There are some couples who repress their bodily functions. They go to great lengths trying to avoid offending one other. They open the back door and stick their butts outside or they wait for the other person to be out of earshot and then they let one rip. I even know some couples who take a dump at the YMCA to keep the smell out of their house.
We're not one of those couples. We don't shy away from a little "flapping of the cheeks" or a hard-to-flush stool.
We may not like the odor or the sound of a squealing fart, but we understand that flatulence and defecating are necessary, and we don't humiliate the other person for doing something that is completely natural and human.
However, our bodily functions can get in the way of a romantic moment if there is very little ventilation in an especially small apartment. Air fresheners just don't cut it. It definitely distracts from the lovemaking.

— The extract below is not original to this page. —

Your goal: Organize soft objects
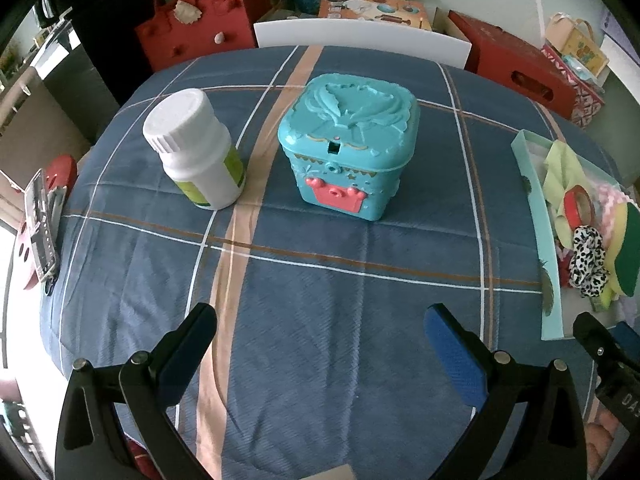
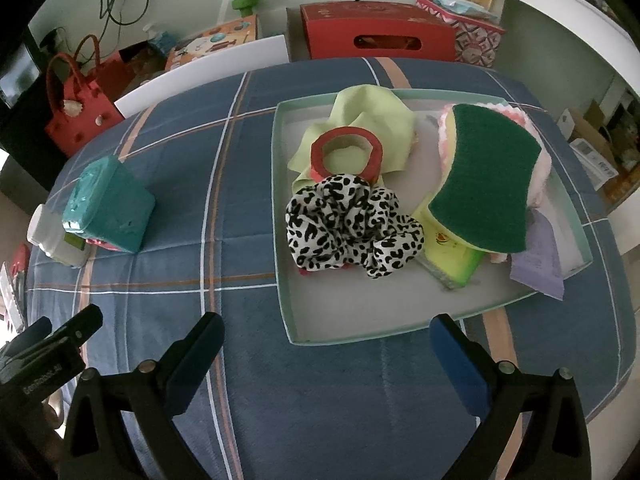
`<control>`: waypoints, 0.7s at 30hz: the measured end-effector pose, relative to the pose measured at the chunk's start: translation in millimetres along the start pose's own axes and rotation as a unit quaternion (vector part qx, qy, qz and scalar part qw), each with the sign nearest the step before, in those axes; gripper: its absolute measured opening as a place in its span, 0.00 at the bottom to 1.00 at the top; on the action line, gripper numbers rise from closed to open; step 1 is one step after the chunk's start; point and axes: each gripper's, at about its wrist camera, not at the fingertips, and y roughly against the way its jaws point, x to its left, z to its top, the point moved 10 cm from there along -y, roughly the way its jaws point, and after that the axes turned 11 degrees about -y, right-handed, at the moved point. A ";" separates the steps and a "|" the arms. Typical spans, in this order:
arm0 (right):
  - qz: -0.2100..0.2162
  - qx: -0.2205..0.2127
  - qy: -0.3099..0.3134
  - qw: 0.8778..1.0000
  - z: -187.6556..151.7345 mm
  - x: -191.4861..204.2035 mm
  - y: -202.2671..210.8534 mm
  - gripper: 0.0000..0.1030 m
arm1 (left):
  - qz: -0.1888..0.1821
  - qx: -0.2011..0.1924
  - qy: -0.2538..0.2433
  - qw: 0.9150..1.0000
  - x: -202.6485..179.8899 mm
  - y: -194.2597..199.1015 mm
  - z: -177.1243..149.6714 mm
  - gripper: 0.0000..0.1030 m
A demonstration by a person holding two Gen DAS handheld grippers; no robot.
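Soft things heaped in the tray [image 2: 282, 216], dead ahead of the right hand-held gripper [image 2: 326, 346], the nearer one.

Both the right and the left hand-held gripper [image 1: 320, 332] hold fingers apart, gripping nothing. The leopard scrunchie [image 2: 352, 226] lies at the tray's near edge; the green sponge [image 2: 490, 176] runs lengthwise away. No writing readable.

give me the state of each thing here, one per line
left hand-held gripper: open, empty
right hand-held gripper: open, empty
white bottle: upright, cap on
teal box: lid shut
tray: filled with soft items
scrunchie: in tray
sponge: propped on the pile
red ring: on green cloth
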 end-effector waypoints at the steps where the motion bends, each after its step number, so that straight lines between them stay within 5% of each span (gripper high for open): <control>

During these times we are sensitive to the other person and we don't make crude bathroom comments, tease, or make fun like some of our friends do:
"Whew! That one woke up the dead."
"That one burned a hole in your pants."
"Did you injure yourself with that one?"
We go to great lengths not to humiliate each other, and make a concerted effort to be kind even if the smell is overwhelmingly toxic, which it typically is--instead we smile and say, "Make sure you light the Candle of Mercy in the bathroom, honey."
From the WebMD Medical Reference as reviewed by Jennifer Robinson, M.D.: "Stool, or waste left over from the digestive process, is passed through the colon by means of peristalsis (contractions), first in a liquid state and ultimately in solid form as the water is removed from the stool...A stool is stored in the sigmoid colon until a 'mass movement' empties it into the rectum once or twice a day. It normally takes about 36 hours for stool to get through the colon."
When Detonating a Nuclear Warhead is Too Drastic...
We are not a couple who is in denial. We accept what is and try to deal with it.
Poop can smell awful especially when it comes out of the behind of someone other than yourself. If it's yours you can tolerate it most of the time. When it's someone else it's a different story, especially when that person has a bad case of the runs. It's like when you walk past a dumpster in the rear of a fried chicken joint on a very hot Summer day--it takes your breath away. If you are lucky enough to have an outhouse or the freedom to poop in the middle of the forrest behind a big redwood, you might not worry about the Poop Problem. Most of us aren't so lucky. We have to be creative in dealing with the raucous sounds and smells of a load passing through the rectum.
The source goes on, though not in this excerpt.